O caso, porém, foi mantido no Supremo porque há apurações paralelas que podem envolver essas autoridades —como ministros de tribunais superiores e parlamentares—, embora os inquéritos mais avançados rejeitem essa possibilidade.
Uma parte dos inquéritos foi enviada pelo ministro Cristiano Zanin, relator do caso, a outros tribunais. Outra parte continua no Supremo, mas esvaziada e sem avançar em novas frentes.

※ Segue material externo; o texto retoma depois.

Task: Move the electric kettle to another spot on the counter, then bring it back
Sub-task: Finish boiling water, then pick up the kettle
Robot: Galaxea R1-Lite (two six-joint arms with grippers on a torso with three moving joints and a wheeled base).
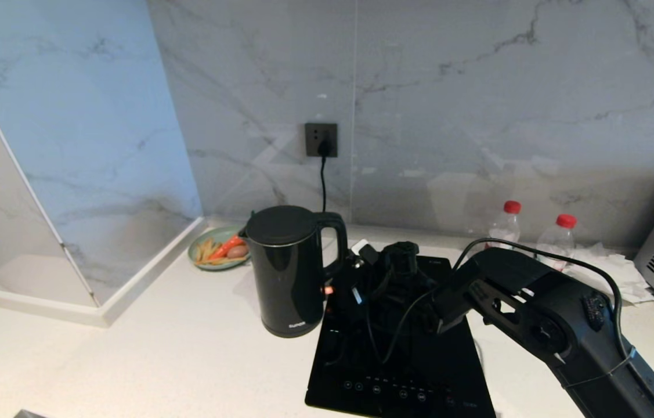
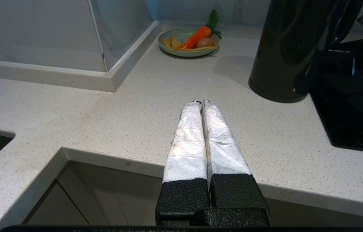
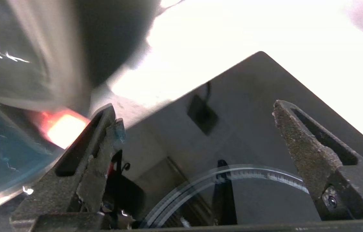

Na dia 27 de maio, a PGR denunciou nove pessoas sob acusação de participarem de um esquema de acesso indevido e comercialização de decisões do STJ. Entre os acusados estão um lobista, um ex-chefe de gabinete e um ex-servidor da corte. Nenhum deles tem foro especial.
Essa é a primeira denúncia na investigação da Operação Sisamnes, iniciada em 2024 e que trata de suspeitas relacionadas ao segundo tribunal mais importante do país.